- **Work required**: In this exercise, every entry is to be transcribed exactly as written.
Data shown: Begin
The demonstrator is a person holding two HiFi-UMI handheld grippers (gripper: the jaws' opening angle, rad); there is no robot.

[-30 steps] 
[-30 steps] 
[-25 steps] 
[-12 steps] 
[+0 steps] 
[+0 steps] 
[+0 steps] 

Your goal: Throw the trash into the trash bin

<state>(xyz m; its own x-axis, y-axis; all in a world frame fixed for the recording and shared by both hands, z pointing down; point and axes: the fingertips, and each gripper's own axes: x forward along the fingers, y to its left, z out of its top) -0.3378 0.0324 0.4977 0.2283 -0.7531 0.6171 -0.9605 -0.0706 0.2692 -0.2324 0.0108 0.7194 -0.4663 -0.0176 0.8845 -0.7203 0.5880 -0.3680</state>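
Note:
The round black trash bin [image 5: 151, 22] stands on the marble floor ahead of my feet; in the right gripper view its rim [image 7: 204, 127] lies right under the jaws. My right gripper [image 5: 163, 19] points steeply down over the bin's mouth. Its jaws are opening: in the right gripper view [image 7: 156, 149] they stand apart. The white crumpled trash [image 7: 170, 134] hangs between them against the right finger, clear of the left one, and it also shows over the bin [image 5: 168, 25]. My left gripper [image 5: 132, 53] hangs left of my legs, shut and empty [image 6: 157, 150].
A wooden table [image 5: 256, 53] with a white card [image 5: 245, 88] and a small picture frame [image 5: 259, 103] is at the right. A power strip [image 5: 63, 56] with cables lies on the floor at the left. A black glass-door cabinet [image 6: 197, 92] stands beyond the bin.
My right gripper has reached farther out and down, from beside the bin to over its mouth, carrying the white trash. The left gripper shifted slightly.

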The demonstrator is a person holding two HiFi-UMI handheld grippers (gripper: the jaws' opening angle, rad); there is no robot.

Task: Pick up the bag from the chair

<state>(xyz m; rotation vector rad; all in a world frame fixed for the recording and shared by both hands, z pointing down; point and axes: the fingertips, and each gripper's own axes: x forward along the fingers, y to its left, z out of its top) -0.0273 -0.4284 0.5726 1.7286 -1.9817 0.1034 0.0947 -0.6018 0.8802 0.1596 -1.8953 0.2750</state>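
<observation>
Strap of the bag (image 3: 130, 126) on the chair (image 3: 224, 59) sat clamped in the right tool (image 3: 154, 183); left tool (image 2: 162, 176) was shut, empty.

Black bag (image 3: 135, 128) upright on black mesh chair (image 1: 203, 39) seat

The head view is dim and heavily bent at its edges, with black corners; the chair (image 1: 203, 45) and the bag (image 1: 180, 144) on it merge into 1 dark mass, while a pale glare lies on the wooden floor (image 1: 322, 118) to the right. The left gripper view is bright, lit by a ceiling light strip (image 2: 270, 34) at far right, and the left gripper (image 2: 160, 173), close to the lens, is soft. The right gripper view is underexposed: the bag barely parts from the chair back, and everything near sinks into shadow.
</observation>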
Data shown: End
- **Result of the task**:
The demonstrator is a person holding two HiFi-UMI handheld grippers (gripper: the jaws' opening angle, rad); there is no robot.

[-30 steps] 
[-30 steps] 
[-25 steps] 
[-12 steps] 
[+0 steps] 
[+0 steps] 
[+0 steps] 

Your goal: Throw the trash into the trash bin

<state>(xyz m; its own x-axis, y-axis; all in a world frame fixed for the recording and shared by both hands, z pointing down; point and axes: the fingertips, and each gripper's own axes: x forward along the fingers, y to its left, z out of its top) -0.3378 0.0324 0.4977 0.2283 -0.7531 0.6171 -0.9605 -0.0706 0.2692 -0.2324 0.0108 0.7194 -0.4663 -0.0176 0.8845 -0.7203 0.5880 -0.3680</state>
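Note:
The round black trash bin [image 5: 151, 22] stands on the marble floor ahead of my feet; in the right gripper view its rim [image 7: 204, 127] lies right under the jaws. My right gripper [image 5: 163, 19] points steeply down over the bin's mouth. Its jaws are opening: in the right gripper view [image 7: 156, 149] they stand apart. The white crumpled trash [image 7: 170, 134] hangs between them against the right finger, clear of the left one, and it also shows over the bin [image 5: 168, 25]. My left gripper [image 5: 132, 53] hangs left of my legs, shut and empty [image 6: 157, 150].
A wooden table [image 5: 256, 53] with a white card [image 5: 245, 88] and a small picture frame [image 5: 259, 103] is at the right. A power strip [image 5: 63, 56] with cables lies on the floor at the left. A black glass-door cabinet [image 6: 197, 92] stands beyond the bin.
My right gripper has reached farther out and down, from beside the bin to over its mouth, carrying the white trash. The left gripper shifted slightly.
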
The demonstrator is a person holding two HiFi-UMI handheld grippers (gripper: the jaws' opening angle, rad); there is no robot.

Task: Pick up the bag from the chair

<state>(xyz m; rotation vector rad; all in a world frame fixed for the recording and shared by both hands, z pointing down; point and axes: the fingertips, and each gripper's own axes: x forward along the fingers, y to its left, z out of its top) -0.0273 -0.4284 0.5726 1.7286 -1.9817 0.1034 0.0947 -0.6018 0.8802 0.1596 -1.8953 0.2750</state>
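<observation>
Strap of the bag (image 3: 130, 126) on the chair (image 3: 224, 59) sat clamped in the right tool (image 3: 154, 183); left tool (image 2: 162, 176) was shut, empty.

Black bag (image 3: 135, 128) upright on black mesh chair (image 1: 203, 39) seat

The head view is dim and heavily bent at its edges, with black corners; the chair (image 1: 203, 45) and the bag (image 1: 180, 144) on it merge into 1 dark mass, while a pale glare lies on the wooden floor (image 1: 322, 118) to the right. The left gripper view is bright, lit by a ceiling light strip (image 2: 270, 34) at far right, and the left gripper (image 2: 160, 173), close to the lens, is soft. The right gripper view is underexposed: the bag barely parts from the chair back, and everything near sinks into shadow.
</observation>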

An answer has been given, and the exercise is complete.